A peculiar disquiet settled upon Kaelen. It began not with a grand revelation, but with a subtle, insistent question that frayed at the edges of his meticulously ordered thoughts: how did Cassian, the tempestuous scion of House Volaire, conduct himself when Lord Valerius, the radiant heir of the Azure Throne, retreated from the daily bustle of the Imperial Academy? It was a simple, ignoble curiosity, the kind that might gnaw at a less restrained soul, born perhaps from a sliver of that base envy Kaelen so disdained.

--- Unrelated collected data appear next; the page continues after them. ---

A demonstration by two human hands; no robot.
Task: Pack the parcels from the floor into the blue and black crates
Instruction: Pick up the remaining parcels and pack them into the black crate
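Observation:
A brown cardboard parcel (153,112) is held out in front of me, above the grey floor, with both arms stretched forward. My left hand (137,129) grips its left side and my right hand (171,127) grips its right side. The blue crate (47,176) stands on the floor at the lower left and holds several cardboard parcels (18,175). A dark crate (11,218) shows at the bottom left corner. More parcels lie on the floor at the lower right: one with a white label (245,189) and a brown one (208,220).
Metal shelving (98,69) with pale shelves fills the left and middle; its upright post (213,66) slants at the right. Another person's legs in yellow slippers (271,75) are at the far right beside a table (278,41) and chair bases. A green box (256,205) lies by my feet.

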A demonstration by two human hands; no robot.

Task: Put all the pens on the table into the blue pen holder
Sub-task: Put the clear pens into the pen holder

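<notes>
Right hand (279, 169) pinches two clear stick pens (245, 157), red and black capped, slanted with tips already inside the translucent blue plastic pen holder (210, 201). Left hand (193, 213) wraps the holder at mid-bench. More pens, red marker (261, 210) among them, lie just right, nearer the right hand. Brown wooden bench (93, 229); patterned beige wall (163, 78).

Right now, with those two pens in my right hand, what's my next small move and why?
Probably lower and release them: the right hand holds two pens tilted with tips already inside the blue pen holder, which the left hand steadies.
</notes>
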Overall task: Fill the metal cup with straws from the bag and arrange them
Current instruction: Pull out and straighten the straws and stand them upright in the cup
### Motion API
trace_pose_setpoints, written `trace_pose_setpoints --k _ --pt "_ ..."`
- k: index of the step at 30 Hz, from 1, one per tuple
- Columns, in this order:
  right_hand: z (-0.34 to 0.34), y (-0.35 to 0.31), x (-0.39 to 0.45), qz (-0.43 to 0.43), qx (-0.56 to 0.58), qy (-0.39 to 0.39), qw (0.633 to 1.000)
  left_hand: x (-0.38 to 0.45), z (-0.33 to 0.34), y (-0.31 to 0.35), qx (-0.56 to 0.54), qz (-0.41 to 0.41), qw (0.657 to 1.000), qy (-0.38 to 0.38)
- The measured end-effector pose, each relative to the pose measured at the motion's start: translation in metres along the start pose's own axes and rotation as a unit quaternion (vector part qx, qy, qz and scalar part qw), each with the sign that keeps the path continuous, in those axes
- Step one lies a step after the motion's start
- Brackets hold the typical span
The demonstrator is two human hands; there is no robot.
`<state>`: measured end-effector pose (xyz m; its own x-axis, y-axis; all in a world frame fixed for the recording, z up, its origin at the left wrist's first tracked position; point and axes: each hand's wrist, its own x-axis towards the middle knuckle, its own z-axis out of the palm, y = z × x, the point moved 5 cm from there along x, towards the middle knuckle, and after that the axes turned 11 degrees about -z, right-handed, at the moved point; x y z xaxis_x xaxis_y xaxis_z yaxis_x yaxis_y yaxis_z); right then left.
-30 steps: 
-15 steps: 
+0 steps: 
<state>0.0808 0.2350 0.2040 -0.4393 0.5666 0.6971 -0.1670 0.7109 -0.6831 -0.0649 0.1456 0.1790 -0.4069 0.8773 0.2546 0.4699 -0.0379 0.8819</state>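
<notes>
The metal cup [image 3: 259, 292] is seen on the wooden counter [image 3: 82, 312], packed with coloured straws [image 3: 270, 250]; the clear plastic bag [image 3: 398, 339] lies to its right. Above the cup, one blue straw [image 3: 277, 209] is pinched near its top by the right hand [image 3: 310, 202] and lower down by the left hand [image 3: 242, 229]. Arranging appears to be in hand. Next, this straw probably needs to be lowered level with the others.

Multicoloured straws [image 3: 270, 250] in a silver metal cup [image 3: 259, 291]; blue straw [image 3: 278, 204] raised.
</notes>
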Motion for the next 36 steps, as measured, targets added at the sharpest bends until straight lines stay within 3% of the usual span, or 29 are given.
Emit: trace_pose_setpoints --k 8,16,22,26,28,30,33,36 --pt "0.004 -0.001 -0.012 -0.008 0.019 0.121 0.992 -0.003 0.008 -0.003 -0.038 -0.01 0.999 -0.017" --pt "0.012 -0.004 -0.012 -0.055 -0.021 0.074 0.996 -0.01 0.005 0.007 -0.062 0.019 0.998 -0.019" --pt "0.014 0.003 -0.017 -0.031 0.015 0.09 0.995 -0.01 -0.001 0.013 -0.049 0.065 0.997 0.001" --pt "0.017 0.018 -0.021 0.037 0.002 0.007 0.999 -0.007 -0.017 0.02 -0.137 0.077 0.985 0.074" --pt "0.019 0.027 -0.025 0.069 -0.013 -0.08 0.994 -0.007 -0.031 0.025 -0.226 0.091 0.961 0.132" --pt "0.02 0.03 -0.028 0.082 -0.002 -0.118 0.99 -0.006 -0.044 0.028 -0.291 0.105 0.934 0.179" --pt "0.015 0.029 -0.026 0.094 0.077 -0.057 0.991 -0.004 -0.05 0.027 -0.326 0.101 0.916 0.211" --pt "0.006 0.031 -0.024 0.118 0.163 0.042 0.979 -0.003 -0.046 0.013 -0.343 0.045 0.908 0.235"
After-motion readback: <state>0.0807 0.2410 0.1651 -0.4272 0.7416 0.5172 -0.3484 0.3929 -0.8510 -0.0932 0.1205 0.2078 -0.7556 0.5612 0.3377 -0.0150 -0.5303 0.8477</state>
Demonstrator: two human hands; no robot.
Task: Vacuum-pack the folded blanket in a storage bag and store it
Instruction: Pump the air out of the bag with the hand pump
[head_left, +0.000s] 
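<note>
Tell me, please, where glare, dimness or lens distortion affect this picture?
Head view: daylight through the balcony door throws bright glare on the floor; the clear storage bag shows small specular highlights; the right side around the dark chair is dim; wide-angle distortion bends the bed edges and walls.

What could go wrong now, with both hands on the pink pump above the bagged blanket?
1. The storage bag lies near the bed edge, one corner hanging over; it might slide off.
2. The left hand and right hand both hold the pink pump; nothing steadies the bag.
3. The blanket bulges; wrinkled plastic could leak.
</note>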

From his occasional, peripheral observations, Cassian rarely walked abreast of Valerius. Instead, he would drift a pace or two behind, a predatory shadow to Valerius’s bright form. Yet, the image clung to Kaelen, of a fully grown, formidable young lord, trailing another like a loyal hound, utterly consumed. Even as this illicit fascination coiled within him, a dread seeped into his spirit, an unnerving sense of toying with something forbidden, like a craftsman peering too deeply into a tarnished, ancient artifact, risking what malevolent forces might still slumber within.
He envisioned a tiny, intricate casket, carved with such delicate precision it would be a treasure in his hands, yet known to contain not just despair, but a cruel, insidious hope that mocked all reason. And still, knowing the peril, the mind yearned to lift the lid, to glimpse the contents. He pressed a cool hand to his brow, a faint tremor running through his fingers.
“This is madness,” Kaelen murmured, his voice a low, rough whisper in the quiet study.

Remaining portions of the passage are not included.